In the material below, find the line with "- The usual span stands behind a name" and the line with "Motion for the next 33", then output those two lines and every line between them, exactly.
------------------------------
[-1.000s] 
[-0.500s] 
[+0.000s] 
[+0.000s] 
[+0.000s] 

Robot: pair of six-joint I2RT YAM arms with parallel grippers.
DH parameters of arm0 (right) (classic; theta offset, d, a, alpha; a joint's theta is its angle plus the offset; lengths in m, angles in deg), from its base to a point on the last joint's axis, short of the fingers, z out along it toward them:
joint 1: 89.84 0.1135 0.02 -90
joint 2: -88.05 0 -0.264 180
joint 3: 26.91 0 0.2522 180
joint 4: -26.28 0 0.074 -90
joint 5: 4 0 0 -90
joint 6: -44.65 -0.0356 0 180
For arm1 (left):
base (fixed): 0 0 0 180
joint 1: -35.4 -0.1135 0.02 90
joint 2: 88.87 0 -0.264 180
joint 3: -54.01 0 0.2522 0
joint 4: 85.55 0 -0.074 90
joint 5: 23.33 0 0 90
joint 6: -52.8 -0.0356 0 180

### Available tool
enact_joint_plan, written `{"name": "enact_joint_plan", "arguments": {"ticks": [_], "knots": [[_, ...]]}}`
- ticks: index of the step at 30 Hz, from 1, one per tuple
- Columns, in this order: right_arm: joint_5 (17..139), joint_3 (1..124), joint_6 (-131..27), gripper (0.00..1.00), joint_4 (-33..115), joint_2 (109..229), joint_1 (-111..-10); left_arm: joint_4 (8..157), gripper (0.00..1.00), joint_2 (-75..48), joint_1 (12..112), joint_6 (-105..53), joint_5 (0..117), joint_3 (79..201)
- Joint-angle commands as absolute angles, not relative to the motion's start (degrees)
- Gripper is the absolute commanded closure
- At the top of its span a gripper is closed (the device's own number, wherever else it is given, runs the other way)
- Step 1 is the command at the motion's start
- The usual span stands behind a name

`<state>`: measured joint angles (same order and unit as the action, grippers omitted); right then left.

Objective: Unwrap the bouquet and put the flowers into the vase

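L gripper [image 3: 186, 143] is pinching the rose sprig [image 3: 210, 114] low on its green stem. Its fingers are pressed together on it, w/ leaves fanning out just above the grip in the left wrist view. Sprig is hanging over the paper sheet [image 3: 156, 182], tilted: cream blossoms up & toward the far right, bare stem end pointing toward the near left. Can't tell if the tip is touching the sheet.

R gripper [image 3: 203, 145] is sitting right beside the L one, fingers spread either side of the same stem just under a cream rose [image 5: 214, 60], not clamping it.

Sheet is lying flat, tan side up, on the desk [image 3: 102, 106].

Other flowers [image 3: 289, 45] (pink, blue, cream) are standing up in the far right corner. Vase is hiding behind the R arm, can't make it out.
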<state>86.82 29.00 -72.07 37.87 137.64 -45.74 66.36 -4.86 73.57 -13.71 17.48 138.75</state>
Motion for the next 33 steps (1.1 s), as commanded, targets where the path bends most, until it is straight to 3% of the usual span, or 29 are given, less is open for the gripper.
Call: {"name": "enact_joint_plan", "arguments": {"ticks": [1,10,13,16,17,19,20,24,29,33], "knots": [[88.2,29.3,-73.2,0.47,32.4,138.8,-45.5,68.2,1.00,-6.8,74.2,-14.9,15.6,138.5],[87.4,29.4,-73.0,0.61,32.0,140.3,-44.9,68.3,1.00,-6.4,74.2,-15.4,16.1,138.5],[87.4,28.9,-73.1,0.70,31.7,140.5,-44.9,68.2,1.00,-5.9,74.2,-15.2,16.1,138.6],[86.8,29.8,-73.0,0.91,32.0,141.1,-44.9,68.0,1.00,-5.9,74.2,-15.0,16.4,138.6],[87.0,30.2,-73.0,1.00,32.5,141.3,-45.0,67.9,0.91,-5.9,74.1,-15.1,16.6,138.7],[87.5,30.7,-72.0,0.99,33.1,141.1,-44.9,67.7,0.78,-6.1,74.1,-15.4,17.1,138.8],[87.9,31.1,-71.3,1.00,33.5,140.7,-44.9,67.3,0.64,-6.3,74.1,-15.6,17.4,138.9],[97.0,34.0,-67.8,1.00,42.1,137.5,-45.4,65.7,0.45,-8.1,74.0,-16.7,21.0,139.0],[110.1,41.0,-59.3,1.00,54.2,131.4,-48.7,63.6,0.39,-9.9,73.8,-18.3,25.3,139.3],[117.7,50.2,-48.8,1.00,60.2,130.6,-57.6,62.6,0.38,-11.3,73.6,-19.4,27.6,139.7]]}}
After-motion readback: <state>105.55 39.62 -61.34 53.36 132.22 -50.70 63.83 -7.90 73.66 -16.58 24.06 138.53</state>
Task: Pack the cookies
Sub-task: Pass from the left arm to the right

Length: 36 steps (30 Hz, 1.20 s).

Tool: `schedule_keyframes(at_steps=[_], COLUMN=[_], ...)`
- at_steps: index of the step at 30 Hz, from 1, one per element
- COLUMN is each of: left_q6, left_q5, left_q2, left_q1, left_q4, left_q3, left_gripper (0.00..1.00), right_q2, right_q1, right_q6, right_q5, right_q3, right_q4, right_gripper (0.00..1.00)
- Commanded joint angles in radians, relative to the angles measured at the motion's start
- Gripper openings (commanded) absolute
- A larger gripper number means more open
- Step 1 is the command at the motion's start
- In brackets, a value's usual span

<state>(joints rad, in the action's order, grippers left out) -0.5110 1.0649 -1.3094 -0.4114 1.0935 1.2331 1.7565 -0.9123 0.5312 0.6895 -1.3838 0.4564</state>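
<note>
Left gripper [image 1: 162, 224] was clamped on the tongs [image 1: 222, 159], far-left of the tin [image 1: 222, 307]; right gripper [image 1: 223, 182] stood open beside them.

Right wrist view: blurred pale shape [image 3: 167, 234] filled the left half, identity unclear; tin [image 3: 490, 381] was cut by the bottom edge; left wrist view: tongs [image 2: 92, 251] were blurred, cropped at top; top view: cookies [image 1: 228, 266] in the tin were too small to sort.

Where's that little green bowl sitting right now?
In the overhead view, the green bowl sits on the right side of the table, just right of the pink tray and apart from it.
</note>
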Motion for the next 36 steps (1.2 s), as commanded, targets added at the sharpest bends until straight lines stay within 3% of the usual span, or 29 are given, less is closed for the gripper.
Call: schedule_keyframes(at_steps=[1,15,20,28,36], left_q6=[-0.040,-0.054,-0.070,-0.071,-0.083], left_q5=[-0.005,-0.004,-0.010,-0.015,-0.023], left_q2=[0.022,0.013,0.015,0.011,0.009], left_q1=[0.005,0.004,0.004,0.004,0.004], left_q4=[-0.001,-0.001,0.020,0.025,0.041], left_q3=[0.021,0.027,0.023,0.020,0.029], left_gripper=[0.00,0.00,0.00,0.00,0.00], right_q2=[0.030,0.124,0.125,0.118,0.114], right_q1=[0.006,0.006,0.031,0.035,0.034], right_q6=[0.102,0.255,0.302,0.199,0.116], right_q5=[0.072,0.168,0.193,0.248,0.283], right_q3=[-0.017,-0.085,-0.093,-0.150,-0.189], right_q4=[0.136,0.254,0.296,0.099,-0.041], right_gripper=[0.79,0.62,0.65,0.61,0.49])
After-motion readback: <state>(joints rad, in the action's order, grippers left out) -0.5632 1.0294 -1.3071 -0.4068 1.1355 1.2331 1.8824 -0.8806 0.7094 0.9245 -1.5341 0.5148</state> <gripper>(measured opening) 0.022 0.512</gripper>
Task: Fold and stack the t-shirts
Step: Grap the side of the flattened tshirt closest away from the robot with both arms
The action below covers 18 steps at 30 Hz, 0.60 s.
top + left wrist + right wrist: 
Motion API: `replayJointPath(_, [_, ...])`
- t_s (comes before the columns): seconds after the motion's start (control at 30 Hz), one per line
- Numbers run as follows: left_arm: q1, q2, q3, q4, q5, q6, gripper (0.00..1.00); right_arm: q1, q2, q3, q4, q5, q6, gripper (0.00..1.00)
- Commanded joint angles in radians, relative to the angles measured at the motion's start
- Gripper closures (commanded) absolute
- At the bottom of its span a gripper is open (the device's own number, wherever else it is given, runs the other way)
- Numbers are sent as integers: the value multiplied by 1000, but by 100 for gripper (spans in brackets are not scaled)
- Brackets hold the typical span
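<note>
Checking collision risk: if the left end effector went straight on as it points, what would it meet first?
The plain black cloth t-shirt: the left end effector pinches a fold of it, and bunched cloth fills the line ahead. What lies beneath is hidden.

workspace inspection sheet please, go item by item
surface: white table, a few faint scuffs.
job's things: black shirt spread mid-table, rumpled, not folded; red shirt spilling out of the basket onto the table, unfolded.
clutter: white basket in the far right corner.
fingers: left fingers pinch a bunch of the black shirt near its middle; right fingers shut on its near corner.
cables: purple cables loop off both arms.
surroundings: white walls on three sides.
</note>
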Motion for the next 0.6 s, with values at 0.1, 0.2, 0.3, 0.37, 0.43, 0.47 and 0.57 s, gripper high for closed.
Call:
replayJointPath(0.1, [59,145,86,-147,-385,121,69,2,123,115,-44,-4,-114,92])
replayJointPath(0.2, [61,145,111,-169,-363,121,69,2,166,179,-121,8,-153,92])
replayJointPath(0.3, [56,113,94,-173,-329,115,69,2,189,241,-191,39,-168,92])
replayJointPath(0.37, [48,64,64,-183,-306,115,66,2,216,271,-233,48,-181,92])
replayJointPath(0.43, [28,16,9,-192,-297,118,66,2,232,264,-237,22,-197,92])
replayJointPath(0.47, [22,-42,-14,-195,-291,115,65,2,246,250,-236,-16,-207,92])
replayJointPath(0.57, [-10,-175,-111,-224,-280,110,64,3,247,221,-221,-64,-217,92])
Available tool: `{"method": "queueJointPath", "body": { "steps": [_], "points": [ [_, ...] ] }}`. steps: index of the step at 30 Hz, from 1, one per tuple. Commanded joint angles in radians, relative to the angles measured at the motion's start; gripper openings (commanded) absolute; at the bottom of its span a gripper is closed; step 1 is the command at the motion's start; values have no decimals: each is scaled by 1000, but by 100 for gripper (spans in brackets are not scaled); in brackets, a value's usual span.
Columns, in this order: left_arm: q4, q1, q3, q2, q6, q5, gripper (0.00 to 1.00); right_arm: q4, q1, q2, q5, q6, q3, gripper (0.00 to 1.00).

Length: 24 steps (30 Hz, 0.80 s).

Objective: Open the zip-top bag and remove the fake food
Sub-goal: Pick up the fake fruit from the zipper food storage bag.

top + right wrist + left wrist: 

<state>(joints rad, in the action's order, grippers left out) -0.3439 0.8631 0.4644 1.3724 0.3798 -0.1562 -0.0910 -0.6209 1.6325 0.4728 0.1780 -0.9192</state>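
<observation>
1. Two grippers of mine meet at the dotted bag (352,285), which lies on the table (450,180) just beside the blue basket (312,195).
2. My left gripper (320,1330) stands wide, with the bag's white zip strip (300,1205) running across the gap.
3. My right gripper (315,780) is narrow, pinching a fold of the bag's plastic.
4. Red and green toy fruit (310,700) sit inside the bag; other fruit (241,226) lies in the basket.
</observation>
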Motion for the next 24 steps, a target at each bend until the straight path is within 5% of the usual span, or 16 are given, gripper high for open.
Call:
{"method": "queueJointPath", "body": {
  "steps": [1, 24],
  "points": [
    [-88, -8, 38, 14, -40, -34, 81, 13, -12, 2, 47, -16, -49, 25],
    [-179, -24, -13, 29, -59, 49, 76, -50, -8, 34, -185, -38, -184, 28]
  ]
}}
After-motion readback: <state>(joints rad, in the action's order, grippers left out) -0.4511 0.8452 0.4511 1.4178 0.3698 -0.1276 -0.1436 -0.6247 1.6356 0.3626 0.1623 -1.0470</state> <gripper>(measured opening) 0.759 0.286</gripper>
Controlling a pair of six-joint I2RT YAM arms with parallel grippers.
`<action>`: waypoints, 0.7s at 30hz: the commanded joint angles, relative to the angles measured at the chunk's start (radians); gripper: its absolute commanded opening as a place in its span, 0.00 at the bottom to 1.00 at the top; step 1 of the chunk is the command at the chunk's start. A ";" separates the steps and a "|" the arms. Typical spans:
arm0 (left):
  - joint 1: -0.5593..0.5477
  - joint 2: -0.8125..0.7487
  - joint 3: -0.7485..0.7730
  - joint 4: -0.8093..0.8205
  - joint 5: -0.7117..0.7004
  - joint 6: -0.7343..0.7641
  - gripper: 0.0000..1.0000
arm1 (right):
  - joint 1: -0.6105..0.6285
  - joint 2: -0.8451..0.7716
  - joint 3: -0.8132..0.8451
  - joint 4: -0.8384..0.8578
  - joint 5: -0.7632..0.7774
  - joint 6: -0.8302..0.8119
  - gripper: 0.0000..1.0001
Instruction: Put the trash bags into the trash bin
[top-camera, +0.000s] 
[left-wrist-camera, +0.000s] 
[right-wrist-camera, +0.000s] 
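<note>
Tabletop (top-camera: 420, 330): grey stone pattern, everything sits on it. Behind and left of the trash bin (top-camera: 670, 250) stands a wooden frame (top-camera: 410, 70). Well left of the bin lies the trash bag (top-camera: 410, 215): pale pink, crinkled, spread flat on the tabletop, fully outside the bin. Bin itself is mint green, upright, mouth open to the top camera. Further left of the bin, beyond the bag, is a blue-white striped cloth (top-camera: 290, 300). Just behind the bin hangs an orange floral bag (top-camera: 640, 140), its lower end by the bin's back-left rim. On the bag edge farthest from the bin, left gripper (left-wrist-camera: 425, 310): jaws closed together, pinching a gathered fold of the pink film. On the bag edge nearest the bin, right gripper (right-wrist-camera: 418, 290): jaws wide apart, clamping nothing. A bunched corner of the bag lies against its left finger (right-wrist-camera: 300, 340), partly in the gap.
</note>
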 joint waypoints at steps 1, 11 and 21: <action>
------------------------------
§ **Exercise output**:
- The usual span stands behind a name

`<state>`: measured joint angles (same order and unit as the action, grippers omitted); right then left.

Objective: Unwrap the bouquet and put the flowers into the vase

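L gripper [image 3: 186, 143] is pinching the rose sprig [image 3: 210, 114] low on its green stem. Its fingers are pressed together on it, w/ leaves fanning out just above the grip in the left wrist view. Sprig is hanging over the paper sheet [image 3: 156, 182], tilted: cream blossoms up & toward the far right, bare stem end pointing toward the near left. Can't tell if the tip is touching the sheet.

R gripper [image 3: 203, 145] is sitting right beside the L one, fingers spread either side of the same stem just under a cream rose [image 5: 214, 60], not clamping it.

Sheet is lying flat, tan side up, on the desk [image 3: 102, 106].

Other flowers [image 3: 289, 45] (pink, blue, cream) are standing up in the far right corner. Vase is hiding behind the R arm, can't make it out.
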<state>86.82 29.00 -72.07 37.87 137.64 -45.74 66.36 -4.86 73.57 -13.71 17.48 138.75</state>
Motion for the next 33 steps (1.1 s), as commanded, targets where the path bends most, until it is straight to 3% of the usual span, or 29 are given, less is open for the gripper.

As written, the answer is complete.